Aarif Al’ Farisi lost a brother when he was young. He believes himself to be at fault for this and since that time, he has devoted himself to his family, allowing no room for failure. His brother, King Zakari of Calista, is to be married to his betrothed, Princess Kalila Zadar and Zaraq. Zakari and Kalila have been betrothed since they were young as the dynastic pairing will bring the richness of Calista to Kalila’s people and the stability of rule from Zaraq to Calista.
On the eve of Zakari’s arrival, Kalila’s father reminds her “Tomorrow is not about you, Kalila. It is not even about your marriage. It is about tradition and ceremony, an alliance of countries, families. It has always been this way.” There could be no more emphatic punctuation than greeting Aarif the next day and not Zakari. Zakari cannot come to retrieve his bride as his is off chasing down a famous diamond (and I presume falling in love with some other woman). Instead, Aarif comes to carry out this duty on behalf of his brother because no task is too distasteful for Aarif on behalf of his family and the crown.

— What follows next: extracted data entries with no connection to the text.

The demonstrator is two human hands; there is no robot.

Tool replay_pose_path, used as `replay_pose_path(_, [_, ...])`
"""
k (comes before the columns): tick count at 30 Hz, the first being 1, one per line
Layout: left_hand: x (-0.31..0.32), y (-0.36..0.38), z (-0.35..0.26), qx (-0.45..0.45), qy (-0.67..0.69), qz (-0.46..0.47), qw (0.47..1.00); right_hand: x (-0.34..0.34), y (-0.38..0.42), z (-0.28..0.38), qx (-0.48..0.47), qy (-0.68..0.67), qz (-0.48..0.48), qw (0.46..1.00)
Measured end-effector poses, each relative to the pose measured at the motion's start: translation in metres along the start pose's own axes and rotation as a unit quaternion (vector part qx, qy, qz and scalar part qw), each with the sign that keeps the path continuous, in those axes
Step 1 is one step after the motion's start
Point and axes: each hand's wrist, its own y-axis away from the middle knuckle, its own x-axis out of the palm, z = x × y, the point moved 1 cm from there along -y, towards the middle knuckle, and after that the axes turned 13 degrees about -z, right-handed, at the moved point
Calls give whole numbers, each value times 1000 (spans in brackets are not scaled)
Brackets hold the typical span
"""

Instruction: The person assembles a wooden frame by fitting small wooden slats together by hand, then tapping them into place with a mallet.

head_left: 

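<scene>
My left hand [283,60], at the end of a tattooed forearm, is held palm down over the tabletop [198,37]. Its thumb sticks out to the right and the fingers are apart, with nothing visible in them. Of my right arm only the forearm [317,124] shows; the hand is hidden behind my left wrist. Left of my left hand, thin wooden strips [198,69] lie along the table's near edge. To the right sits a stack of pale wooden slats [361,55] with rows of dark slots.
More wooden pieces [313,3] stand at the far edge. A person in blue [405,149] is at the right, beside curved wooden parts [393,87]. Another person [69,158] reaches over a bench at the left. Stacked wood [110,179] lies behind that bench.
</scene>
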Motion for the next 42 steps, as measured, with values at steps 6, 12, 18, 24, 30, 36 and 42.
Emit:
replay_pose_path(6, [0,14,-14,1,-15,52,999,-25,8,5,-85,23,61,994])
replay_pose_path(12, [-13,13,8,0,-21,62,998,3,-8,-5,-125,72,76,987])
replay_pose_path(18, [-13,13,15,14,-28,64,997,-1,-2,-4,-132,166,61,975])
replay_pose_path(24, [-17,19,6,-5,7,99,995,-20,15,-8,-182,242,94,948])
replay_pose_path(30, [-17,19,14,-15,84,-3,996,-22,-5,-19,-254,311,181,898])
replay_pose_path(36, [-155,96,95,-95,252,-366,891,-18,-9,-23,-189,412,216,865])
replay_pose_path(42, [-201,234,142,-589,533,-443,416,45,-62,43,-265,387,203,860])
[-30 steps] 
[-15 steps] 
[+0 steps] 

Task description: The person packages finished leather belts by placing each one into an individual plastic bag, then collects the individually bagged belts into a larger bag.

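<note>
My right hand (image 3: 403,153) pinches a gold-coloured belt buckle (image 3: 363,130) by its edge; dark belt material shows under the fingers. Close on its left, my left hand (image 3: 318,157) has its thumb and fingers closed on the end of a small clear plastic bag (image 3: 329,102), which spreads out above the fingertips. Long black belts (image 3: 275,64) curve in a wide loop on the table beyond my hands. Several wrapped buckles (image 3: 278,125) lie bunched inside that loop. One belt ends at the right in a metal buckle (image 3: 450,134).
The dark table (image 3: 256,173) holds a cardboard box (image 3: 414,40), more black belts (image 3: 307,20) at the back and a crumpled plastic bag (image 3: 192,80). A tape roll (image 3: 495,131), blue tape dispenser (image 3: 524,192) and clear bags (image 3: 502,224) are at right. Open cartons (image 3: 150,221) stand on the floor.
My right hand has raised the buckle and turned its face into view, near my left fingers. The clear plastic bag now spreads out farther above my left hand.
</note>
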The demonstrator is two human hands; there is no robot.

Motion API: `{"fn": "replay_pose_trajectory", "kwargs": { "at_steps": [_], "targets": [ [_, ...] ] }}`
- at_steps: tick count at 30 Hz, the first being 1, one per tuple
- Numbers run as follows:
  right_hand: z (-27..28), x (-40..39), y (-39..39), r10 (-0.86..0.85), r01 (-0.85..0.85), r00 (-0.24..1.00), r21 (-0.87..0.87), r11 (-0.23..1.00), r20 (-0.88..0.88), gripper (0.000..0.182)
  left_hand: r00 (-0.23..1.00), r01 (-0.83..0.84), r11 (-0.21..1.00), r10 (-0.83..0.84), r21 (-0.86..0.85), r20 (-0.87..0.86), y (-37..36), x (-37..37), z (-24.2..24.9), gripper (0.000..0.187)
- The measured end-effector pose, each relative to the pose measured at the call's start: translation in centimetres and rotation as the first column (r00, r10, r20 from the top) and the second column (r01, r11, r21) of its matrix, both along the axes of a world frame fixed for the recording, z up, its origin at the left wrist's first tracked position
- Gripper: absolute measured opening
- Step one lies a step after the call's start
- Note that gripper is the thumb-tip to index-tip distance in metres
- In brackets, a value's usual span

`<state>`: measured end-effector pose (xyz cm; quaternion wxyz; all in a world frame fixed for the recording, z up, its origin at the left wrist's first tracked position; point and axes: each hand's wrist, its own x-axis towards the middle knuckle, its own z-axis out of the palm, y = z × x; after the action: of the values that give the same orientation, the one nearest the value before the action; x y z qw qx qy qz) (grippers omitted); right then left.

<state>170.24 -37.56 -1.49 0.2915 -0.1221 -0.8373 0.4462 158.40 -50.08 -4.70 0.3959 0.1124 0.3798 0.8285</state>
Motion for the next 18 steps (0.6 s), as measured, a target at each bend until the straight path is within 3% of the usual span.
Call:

Kalila spent too much time in the West to accept these dictates meekly. She knows what her duty is and she hopes that Zakari and she will come to love each other. When he can’t even be bothered to meet with her only weeks before the wedding, she feels that such a relationship will be doomed. Frightened, Kalila runs off into the desert prepared to spend a least one night away from the Palace and her duties. She wants just a tiny reprieve from entering into this marriage.
Aarif is left to chase her down. He knows that spending the night with her in caves in the sand will not only jeopardize her reputation, for a King’s bride must be a virgin, but it also tempts him beyond what is appropriate. She is his brother’s wife to be, one that is necessary for political reasons. In the short time that Kalila and Aarif spend together, a forbidden longing between them develops.
Both Aarif and Kalila are bound by the obligations of their roles although Aarif clings more tightly to his. He cannot forgive himself for the death of his brother and his devotion is his penance, one that he must keep paying. Kalila, although mired in duty and family herself, seems ready to toss that all aside for Aarif, if he would but acknowledge their attraction.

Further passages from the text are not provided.